Problem description: The whole listing is to be given again without alteration, except that its pictures are dropped.

Information provided:
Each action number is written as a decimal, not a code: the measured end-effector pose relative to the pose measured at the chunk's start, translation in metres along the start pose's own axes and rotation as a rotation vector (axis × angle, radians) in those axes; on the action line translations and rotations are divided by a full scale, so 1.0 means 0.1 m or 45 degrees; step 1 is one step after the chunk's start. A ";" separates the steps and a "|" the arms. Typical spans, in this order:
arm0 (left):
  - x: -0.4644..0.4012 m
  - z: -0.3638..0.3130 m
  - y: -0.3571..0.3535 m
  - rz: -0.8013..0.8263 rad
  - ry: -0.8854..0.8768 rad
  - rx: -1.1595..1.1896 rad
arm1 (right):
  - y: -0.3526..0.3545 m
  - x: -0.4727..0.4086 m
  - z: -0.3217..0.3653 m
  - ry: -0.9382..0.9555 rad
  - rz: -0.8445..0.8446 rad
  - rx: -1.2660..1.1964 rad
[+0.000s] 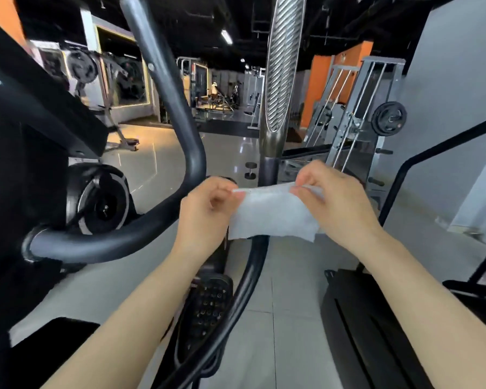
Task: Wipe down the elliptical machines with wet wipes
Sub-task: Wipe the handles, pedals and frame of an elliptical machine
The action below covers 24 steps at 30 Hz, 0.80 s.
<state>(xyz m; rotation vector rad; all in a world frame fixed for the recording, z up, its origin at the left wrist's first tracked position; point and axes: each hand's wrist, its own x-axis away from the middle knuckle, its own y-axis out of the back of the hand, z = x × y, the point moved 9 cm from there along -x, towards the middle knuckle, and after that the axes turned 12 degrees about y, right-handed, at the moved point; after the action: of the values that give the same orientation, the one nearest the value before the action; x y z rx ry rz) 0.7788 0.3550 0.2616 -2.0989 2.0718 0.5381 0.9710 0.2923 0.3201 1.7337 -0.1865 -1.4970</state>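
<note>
A white wet wipe [272,213] hangs spread between both hands at the middle of the view. My left hand [205,211] pinches its upper left corner, and my right hand [334,200] pinches its upper right corner. The elliptical machine fills the left side: a curved black handlebar [169,108] sweeps from the top down to a joint at the left. Its flywheel housing [101,200] sits behind that bar. A studded foot pedal [208,313] lies below my left forearm. A ribbed silver grip [282,66] rises just behind the wipe.
A second black machine [371,327] stands at the lower right with a black rail [421,161] above it. A weight rack with a plate [389,119] is at the back right. Two small dumbbells [250,169] lie on the glossy tiled floor.
</note>
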 end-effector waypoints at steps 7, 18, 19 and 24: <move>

Exercise solution:
Each action number is written as a decimal, not a code: the measured end-effector pose relative to the pose measured at the chunk's start, translation in metres along the start pose's own axes and rotation as a rotation vector (axis × angle, radians) in those axes; on the action line translations and rotations are divided by a full scale, so 1.0 means 0.1 m or 45 degrees; step 1 is one step after the chunk's start. A ";" separates the steps and a "|" the arms. Typical spans, in this order:
arm0 (left):
  - x: -0.4644..0.4012 m
  - z: -0.3638..0.3130 m
  - y: -0.3571..0.3535 m
  - rz: -0.8013..0.8263 rad
  - ry: -0.8854..0.8768 rad
  - rx: -1.1595..1.1896 rad
arm1 (right):
  - y: -0.3526..0.3545 m
  - x: -0.4727..0.4086 m
  - z: -0.3217..0.3653 m
  - ry: -0.9382..0.9555 rad
  - rz: -0.8445..0.8446 rad
  - rx: -1.2660..1.1964 rad
[+0.000s] 
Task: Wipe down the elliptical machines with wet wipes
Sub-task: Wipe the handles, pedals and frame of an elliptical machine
The action below covers 24 steps at 30 Hz, 0.80 s.
<state>(xyz m; rotation vector rad; all in a world frame fixed for the recording, z up, its origin at the left wrist's first tracked position; point and axes: each hand's wrist, its own x-axis away from the middle knuckle, its own y-axis out of the back of the hand, z = x × y, the point moved 9 cm from there along -x, towards the middle knuckle, and after that the axes turned 12 degrees about y, right-handed, at the moved point; after the action: of the values that give the same orientation, the one nearest the value before the action; x y z rx ry rz) 0.7788 0.3550 0.2616 -2.0989 2.0718 0.5381 0.9710 0.2923 0.3201 1.7337 -0.1865 -1.4970</state>
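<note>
A white wet wipe [272,213] hangs spread between both hands at the middle of the view. My left hand [205,211] pinches its upper left corner, and my right hand [334,200] pinches its upper right corner. The elliptical machine fills the left side: a curved black handlebar [169,108] sweeps from the top down to a joint at the left. Its flywheel housing [101,200] sits behind that bar. A studded foot pedal [208,313] lies below my left forearm. A ribbed silver grip [282,66] rises just behind the wipe.
A second black machine [371,327] stands at the lower right with a black rail [421,161] above it. A weight rack with a plate [389,119] is at the back right. Two small dumbbells [250,169] lie on the glossy tiled floor.
</note>
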 end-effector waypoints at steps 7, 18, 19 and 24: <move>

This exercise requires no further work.